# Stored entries
+-------+
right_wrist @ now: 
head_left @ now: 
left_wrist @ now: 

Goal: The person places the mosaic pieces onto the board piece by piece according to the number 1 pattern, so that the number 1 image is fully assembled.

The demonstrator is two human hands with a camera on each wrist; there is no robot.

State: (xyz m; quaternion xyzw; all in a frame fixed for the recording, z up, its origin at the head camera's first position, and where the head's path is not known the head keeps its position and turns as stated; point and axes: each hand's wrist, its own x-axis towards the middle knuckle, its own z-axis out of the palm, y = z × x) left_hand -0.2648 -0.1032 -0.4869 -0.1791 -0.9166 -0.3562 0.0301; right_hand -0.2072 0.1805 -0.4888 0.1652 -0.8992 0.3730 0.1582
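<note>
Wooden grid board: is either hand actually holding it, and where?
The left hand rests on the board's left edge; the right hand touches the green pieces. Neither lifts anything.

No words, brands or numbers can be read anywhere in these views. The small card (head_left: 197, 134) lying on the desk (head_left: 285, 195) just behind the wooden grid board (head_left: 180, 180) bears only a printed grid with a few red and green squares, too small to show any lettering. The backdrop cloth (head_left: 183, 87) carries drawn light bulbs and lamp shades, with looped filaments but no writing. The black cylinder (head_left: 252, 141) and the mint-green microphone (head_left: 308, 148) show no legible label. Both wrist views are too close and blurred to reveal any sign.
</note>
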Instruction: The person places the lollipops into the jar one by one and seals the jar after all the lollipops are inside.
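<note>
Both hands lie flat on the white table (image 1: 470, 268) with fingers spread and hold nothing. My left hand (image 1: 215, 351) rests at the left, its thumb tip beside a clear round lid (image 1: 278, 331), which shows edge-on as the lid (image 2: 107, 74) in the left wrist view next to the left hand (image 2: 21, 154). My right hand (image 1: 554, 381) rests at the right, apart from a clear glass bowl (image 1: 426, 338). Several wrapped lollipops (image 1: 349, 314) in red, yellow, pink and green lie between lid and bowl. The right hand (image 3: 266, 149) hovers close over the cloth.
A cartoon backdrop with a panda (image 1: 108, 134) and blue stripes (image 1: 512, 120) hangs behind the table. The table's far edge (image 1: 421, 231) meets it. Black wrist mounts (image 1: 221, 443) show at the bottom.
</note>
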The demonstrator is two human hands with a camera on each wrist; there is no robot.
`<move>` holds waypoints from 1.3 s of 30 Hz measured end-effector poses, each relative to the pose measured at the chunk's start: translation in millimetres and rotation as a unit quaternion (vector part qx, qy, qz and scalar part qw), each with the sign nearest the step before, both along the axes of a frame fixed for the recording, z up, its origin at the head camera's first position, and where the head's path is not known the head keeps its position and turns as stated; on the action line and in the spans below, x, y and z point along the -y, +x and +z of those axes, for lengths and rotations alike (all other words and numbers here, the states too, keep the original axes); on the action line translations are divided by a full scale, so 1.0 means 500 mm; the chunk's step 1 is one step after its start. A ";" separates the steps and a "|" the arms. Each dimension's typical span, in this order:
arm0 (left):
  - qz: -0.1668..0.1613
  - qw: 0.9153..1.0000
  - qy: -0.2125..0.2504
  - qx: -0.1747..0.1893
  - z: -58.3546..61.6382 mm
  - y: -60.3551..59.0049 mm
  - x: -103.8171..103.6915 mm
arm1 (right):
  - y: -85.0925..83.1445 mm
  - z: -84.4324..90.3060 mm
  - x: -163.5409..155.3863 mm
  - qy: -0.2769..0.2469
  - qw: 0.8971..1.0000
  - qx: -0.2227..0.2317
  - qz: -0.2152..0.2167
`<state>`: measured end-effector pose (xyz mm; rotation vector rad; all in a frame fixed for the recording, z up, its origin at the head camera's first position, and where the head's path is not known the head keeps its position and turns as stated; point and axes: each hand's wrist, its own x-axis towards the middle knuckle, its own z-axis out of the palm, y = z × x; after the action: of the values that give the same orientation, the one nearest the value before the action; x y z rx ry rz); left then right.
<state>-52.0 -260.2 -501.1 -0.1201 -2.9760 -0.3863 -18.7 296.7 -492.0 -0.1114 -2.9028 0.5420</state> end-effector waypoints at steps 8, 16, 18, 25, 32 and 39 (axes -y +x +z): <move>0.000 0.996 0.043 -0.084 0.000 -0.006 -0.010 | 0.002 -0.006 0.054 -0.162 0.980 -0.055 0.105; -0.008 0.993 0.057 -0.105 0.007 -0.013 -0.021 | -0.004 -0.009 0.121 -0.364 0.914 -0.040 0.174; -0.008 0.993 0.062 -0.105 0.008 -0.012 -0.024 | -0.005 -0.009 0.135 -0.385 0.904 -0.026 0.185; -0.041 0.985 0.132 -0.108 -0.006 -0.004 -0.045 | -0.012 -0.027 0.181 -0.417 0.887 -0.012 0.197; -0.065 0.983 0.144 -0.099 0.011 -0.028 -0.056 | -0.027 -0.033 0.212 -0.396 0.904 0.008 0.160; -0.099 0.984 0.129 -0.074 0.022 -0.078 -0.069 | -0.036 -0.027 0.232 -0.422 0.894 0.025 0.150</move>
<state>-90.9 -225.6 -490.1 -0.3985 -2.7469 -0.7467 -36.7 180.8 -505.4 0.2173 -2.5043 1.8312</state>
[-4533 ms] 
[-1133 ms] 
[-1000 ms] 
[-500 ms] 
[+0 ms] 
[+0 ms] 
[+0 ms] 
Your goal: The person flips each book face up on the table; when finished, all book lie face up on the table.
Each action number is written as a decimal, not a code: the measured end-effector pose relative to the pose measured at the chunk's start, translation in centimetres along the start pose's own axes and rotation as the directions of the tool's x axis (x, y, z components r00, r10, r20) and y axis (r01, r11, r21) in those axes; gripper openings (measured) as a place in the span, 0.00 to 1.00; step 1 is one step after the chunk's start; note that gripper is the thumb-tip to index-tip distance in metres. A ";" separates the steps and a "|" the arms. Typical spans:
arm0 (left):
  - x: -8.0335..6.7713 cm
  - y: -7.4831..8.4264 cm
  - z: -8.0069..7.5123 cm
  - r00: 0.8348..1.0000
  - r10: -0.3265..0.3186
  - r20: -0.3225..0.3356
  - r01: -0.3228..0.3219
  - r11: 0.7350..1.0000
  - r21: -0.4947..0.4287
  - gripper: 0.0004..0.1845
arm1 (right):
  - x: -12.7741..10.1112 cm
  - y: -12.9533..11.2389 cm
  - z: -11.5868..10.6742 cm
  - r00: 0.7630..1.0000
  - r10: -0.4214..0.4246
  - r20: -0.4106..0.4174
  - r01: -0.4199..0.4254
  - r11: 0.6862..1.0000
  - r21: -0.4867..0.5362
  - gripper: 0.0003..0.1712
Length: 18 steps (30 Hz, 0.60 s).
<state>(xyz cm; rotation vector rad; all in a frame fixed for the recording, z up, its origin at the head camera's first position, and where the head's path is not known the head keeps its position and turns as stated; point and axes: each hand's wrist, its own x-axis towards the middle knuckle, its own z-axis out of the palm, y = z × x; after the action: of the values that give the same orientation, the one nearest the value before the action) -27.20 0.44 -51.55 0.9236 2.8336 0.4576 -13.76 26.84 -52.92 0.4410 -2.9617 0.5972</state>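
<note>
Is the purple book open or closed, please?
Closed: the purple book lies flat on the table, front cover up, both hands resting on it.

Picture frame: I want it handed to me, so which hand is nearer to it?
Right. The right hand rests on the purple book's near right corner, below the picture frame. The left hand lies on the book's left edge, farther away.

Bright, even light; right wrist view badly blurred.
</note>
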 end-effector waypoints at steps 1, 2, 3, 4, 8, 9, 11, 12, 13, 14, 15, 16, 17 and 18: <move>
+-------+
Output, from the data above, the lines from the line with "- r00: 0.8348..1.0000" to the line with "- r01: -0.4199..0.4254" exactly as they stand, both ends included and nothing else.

# Completed task
  - r00: 0.8348..1.0000
  - r10: -0.3265..0.3186
  - r20: -0.3225..0.3356
  - r01: -0.3228..0.3219
  - r11: 0.7350..1.0000
  - r21: -0.4947..0.4287
  - gripper: 0.0004..0.1845
arm1 (right):
  - x: -12.7741..10.1112 cm
  - y: -12.9533..11.2389 cm
  - z: -11.5868..10.6742 cm
  - r00: 0.7630..1.0000
  - r10: -0.4214..0.4246
  - r20: -0.4106..0.4174
  - r01: -0.4199..0.4254

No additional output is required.